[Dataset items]
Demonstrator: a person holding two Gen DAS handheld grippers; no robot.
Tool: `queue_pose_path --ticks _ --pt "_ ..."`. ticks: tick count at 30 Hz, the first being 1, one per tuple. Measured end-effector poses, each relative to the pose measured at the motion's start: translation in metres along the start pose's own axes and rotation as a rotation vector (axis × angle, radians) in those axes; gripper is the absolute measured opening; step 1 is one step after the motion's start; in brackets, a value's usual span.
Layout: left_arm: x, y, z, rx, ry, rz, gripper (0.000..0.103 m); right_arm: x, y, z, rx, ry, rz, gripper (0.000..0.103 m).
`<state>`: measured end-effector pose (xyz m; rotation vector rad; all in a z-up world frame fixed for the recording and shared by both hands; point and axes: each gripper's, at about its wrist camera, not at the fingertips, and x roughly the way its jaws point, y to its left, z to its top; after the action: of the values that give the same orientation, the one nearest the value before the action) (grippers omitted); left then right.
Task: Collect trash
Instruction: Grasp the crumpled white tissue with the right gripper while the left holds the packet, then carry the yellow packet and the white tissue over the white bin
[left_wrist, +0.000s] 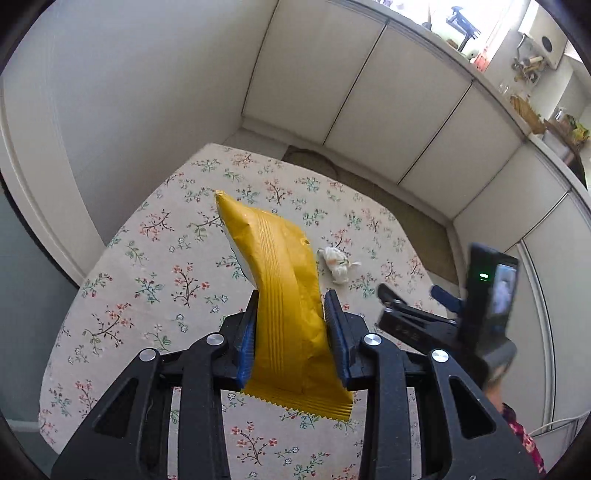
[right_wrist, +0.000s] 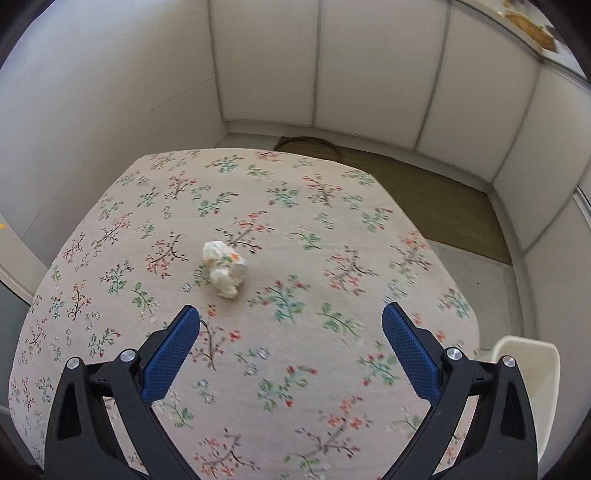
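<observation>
My left gripper (left_wrist: 291, 301) is shut on a yellow snack wrapper (left_wrist: 284, 291) and holds it above the floral tablecloth (left_wrist: 147, 266). A crumpled white paper ball (left_wrist: 338, 264) lies on the cloth beyond the wrapper; it also shows in the right wrist view (right_wrist: 224, 267). My right gripper (right_wrist: 291, 317) is open and empty, hovering above the table with the paper ball a little ahead and left of its left finger. The right gripper also shows in the left wrist view (left_wrist: 410, 295), to the right of the wrapper.
The table (right_wrist: 332, 229) stands near white cabinet doors (right_wrist: 369, 66). A brown mat (right_wrist: 436, 199) lies on the floor behind it. A white chair or bin edge (right_wrist: 532, 365) sits at the table's right. A cluttered counter (left_wrist: 528, 99) runs above the cabinets.
</observation>
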<state>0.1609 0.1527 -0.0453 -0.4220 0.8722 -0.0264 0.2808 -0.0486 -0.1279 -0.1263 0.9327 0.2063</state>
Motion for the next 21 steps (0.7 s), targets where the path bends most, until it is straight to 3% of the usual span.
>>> queue_pose_path --ticks 5,9,11,12,14,21 --pt "-0.006 0.005 0.001 -0.002 -0.009 -0.013 0.033 0.054 0.040 0.023 -0.100 0.088 0.006 0.096" --pt "0.000 0.012 0.000 -0.020 0.005 -0.011 0.033 0.080 0.048 0.029 -0.114 0.094 0.002 0.095" --pt "0.003 0.014 0.001 -0.023 0.019 -0.013 0.033 0.090 0.050 0.031 -0.099 0.110 0.033 0.075" --pt "0.003 0.015 0.002 -0.025 0.024 -0.012 0.033 0.096 0.050 0.031 -0.087 0.144 0.069 0.049" --pt "0.006 0.017 0.002 -0.033 0.032 -0.010 0.033 0.101 0.048 0.028 -0.078 0.163 0.077 0.033" --pt "0.000 0.017 0.003 -0.048 -0.002 0.001 0.033 0.066 0.040 0.009 -0.034 0.111 0.101 0.031"
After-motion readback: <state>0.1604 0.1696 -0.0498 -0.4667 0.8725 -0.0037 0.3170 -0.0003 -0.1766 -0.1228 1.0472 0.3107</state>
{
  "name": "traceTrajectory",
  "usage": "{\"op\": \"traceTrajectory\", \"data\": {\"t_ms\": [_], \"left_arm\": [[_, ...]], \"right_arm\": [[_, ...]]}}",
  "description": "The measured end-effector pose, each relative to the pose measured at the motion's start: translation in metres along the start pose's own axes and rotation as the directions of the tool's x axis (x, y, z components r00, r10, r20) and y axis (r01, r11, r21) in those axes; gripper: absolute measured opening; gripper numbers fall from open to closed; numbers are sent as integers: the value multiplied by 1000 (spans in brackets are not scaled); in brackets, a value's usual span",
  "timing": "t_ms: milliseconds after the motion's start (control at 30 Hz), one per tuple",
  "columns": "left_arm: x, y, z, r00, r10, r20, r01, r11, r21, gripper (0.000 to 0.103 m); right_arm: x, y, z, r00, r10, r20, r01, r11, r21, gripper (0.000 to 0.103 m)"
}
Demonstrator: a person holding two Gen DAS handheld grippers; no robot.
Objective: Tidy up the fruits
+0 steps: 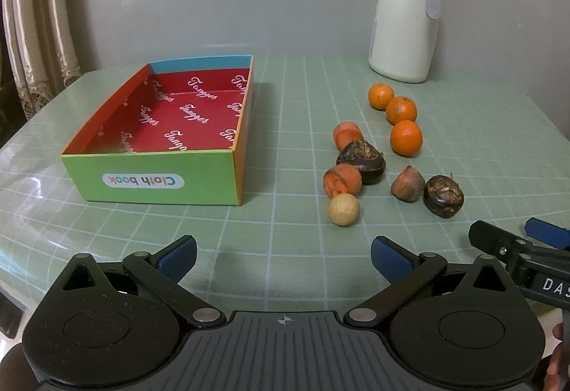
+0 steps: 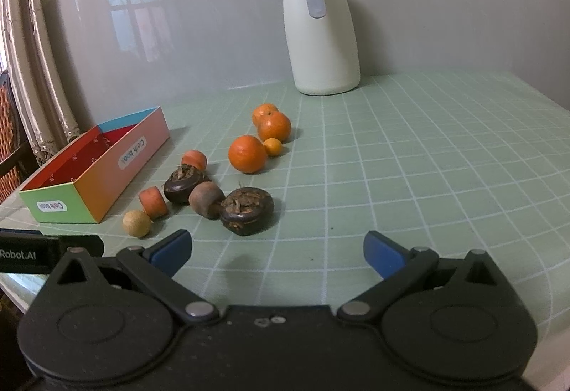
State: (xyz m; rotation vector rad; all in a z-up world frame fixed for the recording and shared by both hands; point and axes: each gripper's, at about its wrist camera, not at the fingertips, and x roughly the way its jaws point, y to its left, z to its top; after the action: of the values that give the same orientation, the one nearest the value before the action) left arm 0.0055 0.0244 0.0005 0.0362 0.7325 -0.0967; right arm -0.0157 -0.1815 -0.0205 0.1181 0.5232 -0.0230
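Left gripper [image 1: 283, 257] and right gripper [image 2: 276, 252]: jaws spread wide, nothing held. Fruits [image 1: 406, 138] loose on green table [image 1: 285, 212], at 3 o'clock from empty cardboard box [image 1: 156, 177].

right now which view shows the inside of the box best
The left wrist view: the box faces the camera open, its whole red printed floor visible and bare. In the right wrist view the box sits side-on at the left, so its near wall hides most of the inside.
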Motion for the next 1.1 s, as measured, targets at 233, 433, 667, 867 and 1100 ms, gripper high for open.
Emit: {"op": "traceTrajectory", "data": {"t_ms": [233, 433, 667, 867, 1100], "left_arm": [[-2, -2, 1, 1000, -10, 8, 10, 1000, 5, 103], [-2, -4, 1, 1000, -3, 18, 2, 1000, 24, 103], [-2, -5, -1, 1000, 6, 30, -7, 999, 51, 103], [-4, -6, -1, 999, 8, 44, -11, 998, 67, 103], [-5, -7, -1, 998, 14, 58, -19, 996, 82, 103]], "right_arm": [[-1, 0, 0, 1000, 0, 2, 0, 1000, 0, 103], [-1, -1, 1, 1000, 1, 3, -1, 1000, 3, 103], [-1, -1, 1, 1000, 0, 5, 0, 1000, 4, 103], [-2, -3, 2, 1000, 1, 11, -1, 1000, 11, 103], [-3, -4, 1, 1000, -1, 17, 1, 1000, 15, 103]]}}
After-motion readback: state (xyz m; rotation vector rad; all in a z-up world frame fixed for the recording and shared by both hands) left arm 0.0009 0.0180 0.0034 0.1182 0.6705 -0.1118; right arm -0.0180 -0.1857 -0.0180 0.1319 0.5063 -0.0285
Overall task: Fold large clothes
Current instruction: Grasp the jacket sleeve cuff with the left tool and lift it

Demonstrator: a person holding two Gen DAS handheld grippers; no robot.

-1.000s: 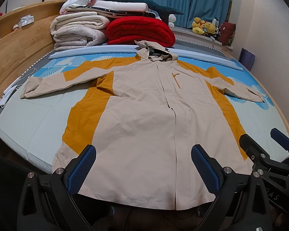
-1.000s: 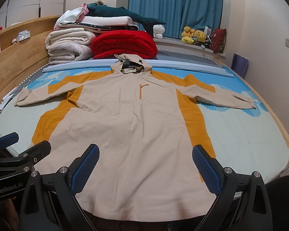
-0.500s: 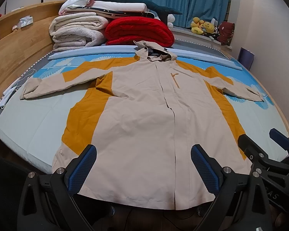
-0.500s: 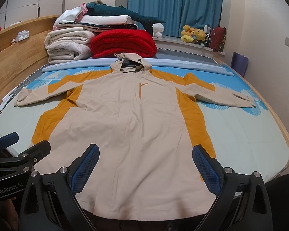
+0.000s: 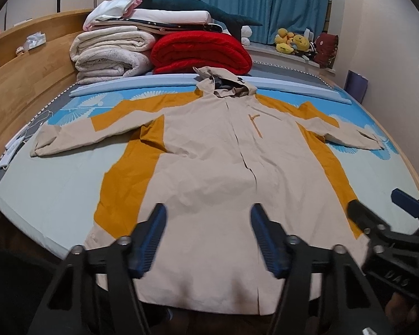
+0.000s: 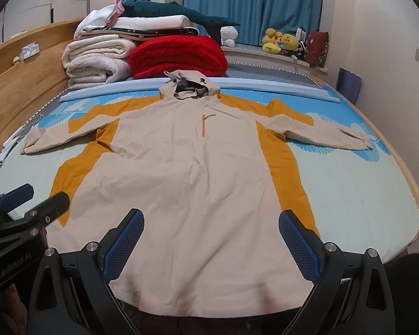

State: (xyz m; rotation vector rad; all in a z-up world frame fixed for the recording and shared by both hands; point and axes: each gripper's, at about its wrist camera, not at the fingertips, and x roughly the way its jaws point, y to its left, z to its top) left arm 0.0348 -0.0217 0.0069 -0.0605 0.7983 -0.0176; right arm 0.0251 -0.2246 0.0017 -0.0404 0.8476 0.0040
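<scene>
A beige hooded jacket (image 5: 209,167) with mustard side panels lies flat, front up, on the bed (image 5: 42,195), sleeves spread to either side and its hem at the near edge. The left gripper (image 5: 208,237) hangs above the hem; its jaws have just been closing and now stand partly apart, with no cloth between them. The right gripper (image 6: 211,241) hovers over the same hem (blue pads wide apart, holding nothing). Beyond the hood, folded white blankets (image 5: 111,53) and a red quilt (image 5: 201,53) are stacked.
</scene>
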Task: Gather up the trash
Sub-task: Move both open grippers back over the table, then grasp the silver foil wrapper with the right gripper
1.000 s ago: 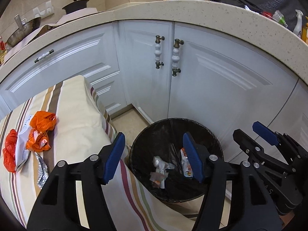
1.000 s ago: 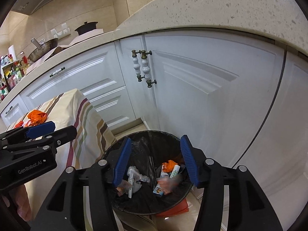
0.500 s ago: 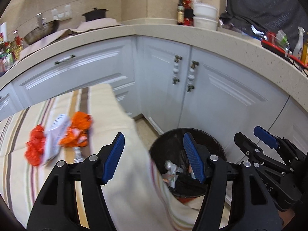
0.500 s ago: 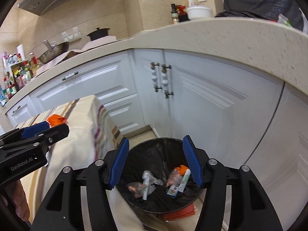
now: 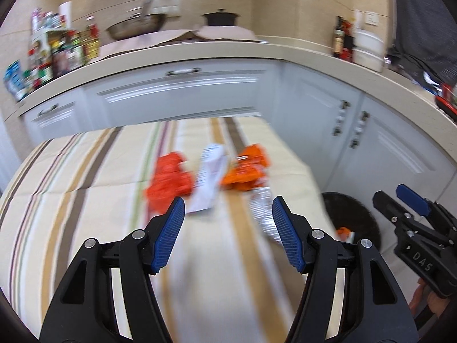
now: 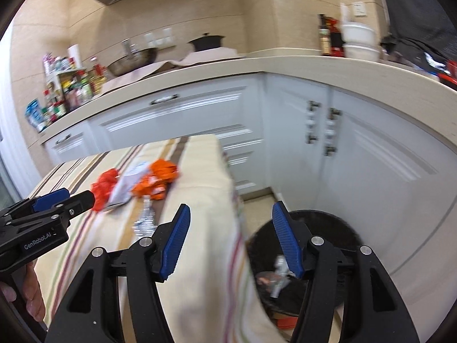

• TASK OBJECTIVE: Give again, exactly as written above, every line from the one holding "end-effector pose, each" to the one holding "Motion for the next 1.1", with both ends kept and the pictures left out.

• WRITTEN RESPONSE:
  "description": "The measured end-effector pose, each relative to the pose measured at the motion's start: translation in metres along the start pose's own axes and rotation as the directions of the tool's x axis (x, y, z components r00, r10, r20) and y axis (r01, r11, r21) in those axes; gripper: absolute measured opening; gripper numbers fall from open to closed; numbers are sent as integers: the value multiplied by 1000 (spans in brackets are not scaled); in brackets, a value's usual span",
  "timing": "t_ms: milliseconds after the motion's start (control at 30 Hz), one per tuple",
  "columns": "left_arm: x, y, z, r00, r10, r20, r01, r11, r21, gripper (0.000 to 0.103 m); right_arm: x, y, z, r00, r10, r20, r01, r11, r21, gripper (0.000 to 0.103 m)"
}
Demonstrator: a person holding two Gen DAS handheld grippers; no robot.
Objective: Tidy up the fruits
+0 steps: 
+0 steps: 
State: (xyz m; rotation vector rad; all in a z-up world frame fixed for the recording and shared by both hands; point and axes: each gripper's, at about its wrist camera, not at the fingertips, and x roughly the way its jaws point, y to its left, z to its top; after the action: of the values that give the same orientation, the one nearest the value before the action) left arm 0.0055 0.0244 0.0005 0.0362 0.7325 -0.0967; right arm -0.0157 -0.1815 -0.0205 0.1181 0.5232 -0.0230
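Left gripper [image 1: 283, 257] and right gripper [image 2: 276, 252]: jaws spread wide, nothing held. Fruits [image 1: 406, 138] loose on green table [image 1: 285, 212], at 3 o'clock from empty cardboard box [image 1: 156, 177].

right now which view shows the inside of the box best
The left wrist view: the box faces the camera open, its whole red printed floor visible and bare. In the right wrist view the box sits side-on at the left, so its near wall hides most of the inside.
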Motion for the next 1.1 s, as measured, targets at 233, 433, 667, 867 and 1100 ms, gripper high for open.

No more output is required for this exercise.